10. The method of claim 9, wherein the pre-experiment values are generated by a multiple-variable experimental design software.
11. The method of claim 9, wherein the pre-experiment values are the variable values when conducting the plurality of laboratory experiments.
12. The method of claim 1, further comprising:
conducting a performance experiment under the conditions that are at the experiment values for the plurality of variables; and
measuring a performance value for the parameter associated with the performance experiment.
13. The method of claim 12, wherein the performance experiment is conducted in a presence of a chemical product, wherein the performance value is based on the presence of the chemical product in the performance experiment.
14. The method of claim 13, wherein the chemical product is an asphaltene control chemical, wherein the parameter is asphaltene deposition.
15. The method of claim 1, wherein the laboratory confirmation experiment is conducted without a presence of an asphaltene control chemical.

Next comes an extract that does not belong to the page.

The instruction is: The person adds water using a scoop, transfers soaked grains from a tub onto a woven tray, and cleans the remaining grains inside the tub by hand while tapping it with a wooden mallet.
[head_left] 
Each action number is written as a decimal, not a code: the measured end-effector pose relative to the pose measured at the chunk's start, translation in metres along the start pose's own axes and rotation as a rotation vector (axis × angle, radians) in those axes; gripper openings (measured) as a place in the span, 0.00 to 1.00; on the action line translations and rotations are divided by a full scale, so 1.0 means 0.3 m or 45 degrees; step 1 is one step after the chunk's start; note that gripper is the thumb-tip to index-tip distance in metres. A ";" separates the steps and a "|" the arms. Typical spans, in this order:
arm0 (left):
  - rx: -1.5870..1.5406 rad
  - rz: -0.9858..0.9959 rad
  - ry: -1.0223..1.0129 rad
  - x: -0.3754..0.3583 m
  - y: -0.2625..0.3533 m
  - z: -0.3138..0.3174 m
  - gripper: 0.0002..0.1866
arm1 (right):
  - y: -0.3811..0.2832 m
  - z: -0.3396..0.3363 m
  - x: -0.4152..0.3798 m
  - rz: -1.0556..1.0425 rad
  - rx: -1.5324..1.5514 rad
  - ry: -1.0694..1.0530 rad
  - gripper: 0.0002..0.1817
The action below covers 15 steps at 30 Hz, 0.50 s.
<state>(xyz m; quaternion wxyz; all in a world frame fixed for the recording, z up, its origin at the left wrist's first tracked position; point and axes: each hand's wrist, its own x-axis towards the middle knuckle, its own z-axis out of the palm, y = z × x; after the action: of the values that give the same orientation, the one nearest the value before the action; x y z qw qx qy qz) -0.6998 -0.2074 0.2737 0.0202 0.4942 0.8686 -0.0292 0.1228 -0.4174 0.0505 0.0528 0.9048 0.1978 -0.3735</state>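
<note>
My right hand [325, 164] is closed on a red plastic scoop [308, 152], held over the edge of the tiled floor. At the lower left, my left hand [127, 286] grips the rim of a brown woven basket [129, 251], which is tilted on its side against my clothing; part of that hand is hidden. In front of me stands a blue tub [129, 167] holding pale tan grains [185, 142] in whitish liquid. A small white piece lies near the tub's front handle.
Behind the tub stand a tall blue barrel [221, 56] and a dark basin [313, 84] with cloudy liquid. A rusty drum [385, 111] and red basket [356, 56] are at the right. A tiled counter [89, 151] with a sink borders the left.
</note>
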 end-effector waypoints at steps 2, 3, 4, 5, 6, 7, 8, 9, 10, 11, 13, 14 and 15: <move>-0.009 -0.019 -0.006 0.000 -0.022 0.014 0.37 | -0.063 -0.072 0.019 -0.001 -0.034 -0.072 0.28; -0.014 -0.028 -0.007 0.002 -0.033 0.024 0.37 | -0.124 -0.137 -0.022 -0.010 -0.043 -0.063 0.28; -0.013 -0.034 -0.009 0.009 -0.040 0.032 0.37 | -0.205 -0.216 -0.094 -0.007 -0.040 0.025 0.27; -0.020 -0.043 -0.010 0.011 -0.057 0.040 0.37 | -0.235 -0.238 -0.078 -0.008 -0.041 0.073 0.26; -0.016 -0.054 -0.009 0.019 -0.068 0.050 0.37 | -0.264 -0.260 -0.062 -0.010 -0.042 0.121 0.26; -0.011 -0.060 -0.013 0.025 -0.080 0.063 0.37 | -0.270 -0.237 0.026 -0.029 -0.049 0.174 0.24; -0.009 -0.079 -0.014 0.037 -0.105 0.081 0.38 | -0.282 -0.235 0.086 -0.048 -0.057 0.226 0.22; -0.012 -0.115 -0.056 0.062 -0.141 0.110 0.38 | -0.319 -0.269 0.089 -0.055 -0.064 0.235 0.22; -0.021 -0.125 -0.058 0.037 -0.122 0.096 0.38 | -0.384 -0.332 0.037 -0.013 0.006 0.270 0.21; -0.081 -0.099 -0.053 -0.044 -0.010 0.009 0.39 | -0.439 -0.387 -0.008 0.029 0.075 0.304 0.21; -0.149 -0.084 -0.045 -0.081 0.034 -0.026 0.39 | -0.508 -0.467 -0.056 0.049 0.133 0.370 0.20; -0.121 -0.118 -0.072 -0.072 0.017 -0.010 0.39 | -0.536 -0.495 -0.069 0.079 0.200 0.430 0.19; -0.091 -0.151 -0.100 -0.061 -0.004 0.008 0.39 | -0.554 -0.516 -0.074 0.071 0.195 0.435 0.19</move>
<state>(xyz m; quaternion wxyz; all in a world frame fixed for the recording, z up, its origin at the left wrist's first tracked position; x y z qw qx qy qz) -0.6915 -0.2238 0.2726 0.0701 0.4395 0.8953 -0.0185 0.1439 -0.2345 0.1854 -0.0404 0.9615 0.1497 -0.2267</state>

16. The method of claim 1, wherein the target field value is a known field value or an average of a plurality of known field values.
17. The method of claim 1, further comprising:
obtaining the target field value based on a known condition measurement of a commercial-scale process or product.
18. The method of claim 1, wherein the multiple-variable equation is obtained using multiple-variable experimental design software, wherein a first amount of time using the multiple-variable experimental design software to obtain the multiple-variable equation is less than a second amount of time using single-variable experimental design to obtain the multiple-variable equation.
19. A computer having at least one processor and at least one memory containing instructions, that when executed by the at least one processor, cause the computer to:
generate a multiple-variable equation containing a plurality of variables for calculating a parameter using laboratory-measured data;
receive a target field value for the parameter via a first user input to the computer;
set the multiple-variable equation equal to the target field value for the parameter; and
determine experiment values for the plurality of variables in the multiple-variable equation based on setting the multiple-variable equation equal to the target field value for the parameter.
20. An apparatus configured to operate a laboratory confirmation experiment under conditions that are at experiment values for a plurality of variables to obtain a simulated field result value for a parameter that can be measured from the laboratory confirmation experiment, wherein multiple-variable experimental design is used to determine a multiple-variable equation, wherein the experiment values are determined by setting the multiple-variable equation equal to a target field value.